YAMAGUCHI JUNICHI
   Department   School of Medicine(Tokyo Women's Medical University Hospital), School of Medicine
   Position   Professor and Division head
Language English
Title HIJ-PROPER - LDL cholesterol targeting with pitavastatin + ezetimibe for patients with acute coronary syndrome and dyslipidemia
Conference ESC Congress 2016
Promoters European Society of Cardiology
Conference Type International society and overseas society
Presentation Type Speech
Lecture Type General
Publisher and common publisher◎HAGIWARA Nobuhisa, WATANABE Erisa, KOYANAGI Ryo, ARASHI Hiroyuki, YAMAGUCHI Junichi, NAKAO Koichi, TOBARU Tetsuya, TANAKA Hiroyuki, Matsui Kunihiko, OGAWA Hiroshi
Date 2016/08/29
Venue
(city and name of the country)
Roma, ITALY
Summary This study included 1734 patients(aged ≥ 20 years) with ACS and dyslipidemia who were hospitalized for STEMI, NSTEMI, or unstable angina (UA) within the 10 days prior to randomization. Patients randomized to combination therapy received 2 mg of pitavastatin and 10 mg of ezetimibe as a starting dose, targeting an LDL-C level of < 70mg/dL while the monotherapy group targeted a LDL-C level of 90-100 mg/dL with 2 mg of pitavastatin (patients already receiving a statin discontinued their current medication and were switched to 2 mg of pitavastatin (patients already receiving a statin discontinued their current medication and were switched to 2 mg of pitavastatin as a starting dose). In both groups, the pitavastatin dose was adjusted daily to produce the appropriate LDL-C target level.

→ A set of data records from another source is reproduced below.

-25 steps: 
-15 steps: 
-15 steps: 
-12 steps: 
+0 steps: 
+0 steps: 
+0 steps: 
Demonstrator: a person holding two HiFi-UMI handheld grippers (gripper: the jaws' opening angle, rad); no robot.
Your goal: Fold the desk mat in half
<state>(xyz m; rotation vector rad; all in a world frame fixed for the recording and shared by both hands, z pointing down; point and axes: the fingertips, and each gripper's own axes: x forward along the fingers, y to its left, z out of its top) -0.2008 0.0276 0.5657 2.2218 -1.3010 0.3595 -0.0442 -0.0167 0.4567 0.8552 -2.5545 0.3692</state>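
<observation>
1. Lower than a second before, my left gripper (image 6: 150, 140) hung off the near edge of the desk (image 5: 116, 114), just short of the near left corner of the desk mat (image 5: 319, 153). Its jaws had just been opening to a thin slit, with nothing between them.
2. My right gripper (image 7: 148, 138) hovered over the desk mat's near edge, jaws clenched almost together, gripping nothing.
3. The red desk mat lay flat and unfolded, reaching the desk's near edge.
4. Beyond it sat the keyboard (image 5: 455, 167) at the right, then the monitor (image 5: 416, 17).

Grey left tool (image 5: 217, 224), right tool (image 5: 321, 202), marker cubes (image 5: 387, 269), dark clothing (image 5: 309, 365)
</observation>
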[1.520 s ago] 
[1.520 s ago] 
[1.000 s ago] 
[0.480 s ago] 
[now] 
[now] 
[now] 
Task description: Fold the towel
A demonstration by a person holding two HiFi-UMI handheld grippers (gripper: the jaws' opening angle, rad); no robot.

The composite primary endpoint consisted of all-cause death, nonfatal myocardial infarction (MI), nonfatal stroke, UA, or revascularization with either percutaneous coronary intervention (PCI) or coronary-artery bypass grafting (CABG). Secondary endpoints included CV events (nonfatal MI, nonfatal stroke, UA, ischemia-driven revas-cularization with either PCI or CABG), all-cause death, heart failure, inflammatory markers, and adverse events (including new occurrence of malignant tumor). Patients were followed for a minimum of 3 years.
At baseline, participants were a mean age of 65.6 years and had a mean body mass index of 24.3 kg/ m2; 75.5% were men and 83.3 % were statin naïve. Index ACS events were STEMI (51.0%), NSTEMI (10.5%), and UA (38.5%). Hypertension was present in 68% of patients and diabetes in 30%. The mean LDL-C at study entry was 135 mg/dL (SD ± 30) and mean sitosterol (a cholesterol absorption marker) was 2.50 μg/mL. The index revascularization for ACS was PCI in 94.5 % of individuals.
Patients treated with pitavastatin and ezetimibe had significantly lower LDL-C (67.5 mg/dL vs 87.2 mg/dL; P < .001), total cholesterol (142.7 mg/dL vs 165.3 mng/dL; P < .001), and triglyceride values (125.2 mg/dL vs 144.2 mg/dL; P < .001) after 1 year compared with those receiving pitavastatin monotherapy. However, the reduction in the composite primary endpoint events among patients receiving intensive LDL-C lowering with the combination of pitavastatin and ezetimibe was not significantly differently from the reductions achieved with pitavastatin alone in patients with ACS and dyslip-idemia at 3 years (32.8% vs 36.9; HR, 0.89; 95% CI, 0.76 to 1.04; P=.152).
There were no significant differences between groups for the secondary outcomes (CV death, nonfatal MI, or nonfatal stroke) and safety outcomes were similar between the 2 arms.
There were no differences between the 2 therapeutic approaches for the major pre-specified subgroups of age, diabetes status, prior lipid-lowering therapy, or median LDL-C mg/dL.